## What to work on
Write out, word for word, only the data from its first line to the line containing "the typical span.".

## Information supplied
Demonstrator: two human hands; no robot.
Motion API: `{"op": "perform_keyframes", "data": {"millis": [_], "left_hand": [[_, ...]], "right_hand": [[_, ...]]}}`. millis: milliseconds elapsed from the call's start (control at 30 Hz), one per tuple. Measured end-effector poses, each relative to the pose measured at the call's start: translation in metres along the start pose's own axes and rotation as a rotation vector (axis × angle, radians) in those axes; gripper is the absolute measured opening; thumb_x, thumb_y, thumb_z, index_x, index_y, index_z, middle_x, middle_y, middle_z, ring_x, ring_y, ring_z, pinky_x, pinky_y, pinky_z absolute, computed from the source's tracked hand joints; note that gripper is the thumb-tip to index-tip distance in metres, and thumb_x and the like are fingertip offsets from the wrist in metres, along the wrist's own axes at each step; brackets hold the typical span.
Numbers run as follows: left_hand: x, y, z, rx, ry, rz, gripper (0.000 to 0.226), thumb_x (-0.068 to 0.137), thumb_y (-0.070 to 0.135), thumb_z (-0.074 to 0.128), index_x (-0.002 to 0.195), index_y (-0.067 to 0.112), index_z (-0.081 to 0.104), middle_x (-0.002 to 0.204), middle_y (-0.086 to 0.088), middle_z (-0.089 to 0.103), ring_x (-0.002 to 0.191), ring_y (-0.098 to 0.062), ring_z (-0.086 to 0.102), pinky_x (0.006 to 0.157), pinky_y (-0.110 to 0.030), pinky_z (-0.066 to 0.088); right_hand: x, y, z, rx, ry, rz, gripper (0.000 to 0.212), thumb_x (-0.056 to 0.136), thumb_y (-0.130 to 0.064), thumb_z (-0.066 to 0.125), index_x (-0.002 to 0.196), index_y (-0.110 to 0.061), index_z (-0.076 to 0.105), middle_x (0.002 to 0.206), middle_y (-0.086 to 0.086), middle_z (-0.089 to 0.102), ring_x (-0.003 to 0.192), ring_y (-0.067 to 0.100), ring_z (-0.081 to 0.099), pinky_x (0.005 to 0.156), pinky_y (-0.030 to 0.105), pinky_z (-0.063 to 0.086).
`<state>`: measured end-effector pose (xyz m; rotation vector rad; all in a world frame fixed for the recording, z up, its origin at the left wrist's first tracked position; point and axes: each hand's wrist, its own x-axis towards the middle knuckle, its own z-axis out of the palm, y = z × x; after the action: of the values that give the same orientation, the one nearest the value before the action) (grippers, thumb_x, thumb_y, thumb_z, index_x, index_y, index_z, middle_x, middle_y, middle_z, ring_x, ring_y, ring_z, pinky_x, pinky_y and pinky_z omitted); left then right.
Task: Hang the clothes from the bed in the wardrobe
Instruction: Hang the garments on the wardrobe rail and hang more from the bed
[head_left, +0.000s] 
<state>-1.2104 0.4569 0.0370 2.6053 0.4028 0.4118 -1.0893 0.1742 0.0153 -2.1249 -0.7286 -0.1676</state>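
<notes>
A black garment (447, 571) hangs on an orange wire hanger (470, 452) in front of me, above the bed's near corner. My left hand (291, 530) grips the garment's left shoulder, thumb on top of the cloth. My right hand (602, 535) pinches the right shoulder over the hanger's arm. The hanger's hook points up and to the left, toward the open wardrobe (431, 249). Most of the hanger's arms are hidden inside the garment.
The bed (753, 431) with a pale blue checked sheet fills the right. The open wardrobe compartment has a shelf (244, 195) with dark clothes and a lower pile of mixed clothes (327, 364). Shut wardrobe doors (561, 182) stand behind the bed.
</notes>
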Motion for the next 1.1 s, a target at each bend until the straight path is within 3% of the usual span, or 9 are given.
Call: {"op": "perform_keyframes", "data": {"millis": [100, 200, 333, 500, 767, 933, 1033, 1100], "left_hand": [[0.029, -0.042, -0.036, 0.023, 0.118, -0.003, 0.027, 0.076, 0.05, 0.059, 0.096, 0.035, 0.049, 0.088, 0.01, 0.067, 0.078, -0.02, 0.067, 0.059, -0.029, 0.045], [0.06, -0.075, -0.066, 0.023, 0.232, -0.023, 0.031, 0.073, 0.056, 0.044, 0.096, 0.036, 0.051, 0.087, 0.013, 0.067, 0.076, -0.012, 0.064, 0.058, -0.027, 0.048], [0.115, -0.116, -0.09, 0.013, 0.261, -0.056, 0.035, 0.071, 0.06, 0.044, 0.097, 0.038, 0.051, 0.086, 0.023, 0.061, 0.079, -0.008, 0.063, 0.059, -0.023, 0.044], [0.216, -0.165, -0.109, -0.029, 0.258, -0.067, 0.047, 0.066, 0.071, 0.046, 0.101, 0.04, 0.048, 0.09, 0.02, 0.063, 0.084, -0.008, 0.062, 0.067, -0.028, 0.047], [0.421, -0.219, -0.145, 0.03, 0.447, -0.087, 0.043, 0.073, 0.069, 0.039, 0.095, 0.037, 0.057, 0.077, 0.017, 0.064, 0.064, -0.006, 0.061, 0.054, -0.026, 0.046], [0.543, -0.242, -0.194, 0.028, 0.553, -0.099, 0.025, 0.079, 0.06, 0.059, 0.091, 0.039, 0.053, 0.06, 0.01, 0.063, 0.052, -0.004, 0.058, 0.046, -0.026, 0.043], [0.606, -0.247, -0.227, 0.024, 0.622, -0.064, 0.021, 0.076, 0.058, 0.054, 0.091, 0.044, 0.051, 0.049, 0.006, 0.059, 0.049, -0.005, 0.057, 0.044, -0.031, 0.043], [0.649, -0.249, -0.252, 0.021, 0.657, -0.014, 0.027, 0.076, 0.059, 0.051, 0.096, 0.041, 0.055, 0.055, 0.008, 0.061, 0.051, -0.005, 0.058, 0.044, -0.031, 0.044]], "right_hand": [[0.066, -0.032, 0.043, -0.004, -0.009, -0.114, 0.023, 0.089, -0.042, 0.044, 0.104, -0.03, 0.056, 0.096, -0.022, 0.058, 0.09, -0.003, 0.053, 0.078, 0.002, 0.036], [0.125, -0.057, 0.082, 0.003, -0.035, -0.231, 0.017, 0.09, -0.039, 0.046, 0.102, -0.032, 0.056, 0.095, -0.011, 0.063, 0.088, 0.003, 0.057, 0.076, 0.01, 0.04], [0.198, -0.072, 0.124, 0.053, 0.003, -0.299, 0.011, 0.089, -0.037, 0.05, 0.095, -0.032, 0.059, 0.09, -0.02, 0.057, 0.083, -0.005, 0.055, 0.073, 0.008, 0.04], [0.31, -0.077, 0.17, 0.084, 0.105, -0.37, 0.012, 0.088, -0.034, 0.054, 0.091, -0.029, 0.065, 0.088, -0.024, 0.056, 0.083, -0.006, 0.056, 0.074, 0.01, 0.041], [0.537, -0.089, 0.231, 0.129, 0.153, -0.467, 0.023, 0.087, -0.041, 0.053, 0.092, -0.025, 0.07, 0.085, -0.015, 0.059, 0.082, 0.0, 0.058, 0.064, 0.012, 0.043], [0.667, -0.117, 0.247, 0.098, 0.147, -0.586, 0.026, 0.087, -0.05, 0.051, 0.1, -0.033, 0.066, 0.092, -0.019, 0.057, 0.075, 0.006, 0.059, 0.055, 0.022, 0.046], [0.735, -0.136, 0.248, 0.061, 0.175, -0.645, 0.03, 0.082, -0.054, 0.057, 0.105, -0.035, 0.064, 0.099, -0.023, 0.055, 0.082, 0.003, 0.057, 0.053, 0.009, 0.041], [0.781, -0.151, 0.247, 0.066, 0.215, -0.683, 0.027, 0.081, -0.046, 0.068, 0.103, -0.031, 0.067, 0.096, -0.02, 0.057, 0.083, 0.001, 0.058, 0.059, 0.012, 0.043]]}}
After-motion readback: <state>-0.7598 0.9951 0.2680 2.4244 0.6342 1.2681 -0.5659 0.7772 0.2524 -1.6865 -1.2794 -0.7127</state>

## Exercise answer
Demonstrator: two human hands; no robot.
Motion API: `{"op": "perform_keyframes", "data": {"millis": [_], "left_hand": [[_, ...]], "right_hand": [[_, ...]]}}`. millis: milliseconds elapsed from the call's start (control at 30 Hz), one per tuple. Measured end-effector poses, each relative to the pose measured at the call's start: translation in metres along the start pose's own axes and rotation as a rotation vector (axis × angle, radians) in those axes; gripper is the absolute measured opening; thumb_x, thumb_y, thumb_z, index_x, index_y, index_z, middle_x, middle_y, middle_z, ring_x, ring_y, ring_z, pinky_x, pinky_y, pinky_z absolute, computed from the source's tracked hand joints; note that gripper is the thumb-tip to index-tip distance in metres, and thumb_x and the like are fingertip offsets from the wrist in metres, along the wrist's own axes at each step; brackets hold the typical span.

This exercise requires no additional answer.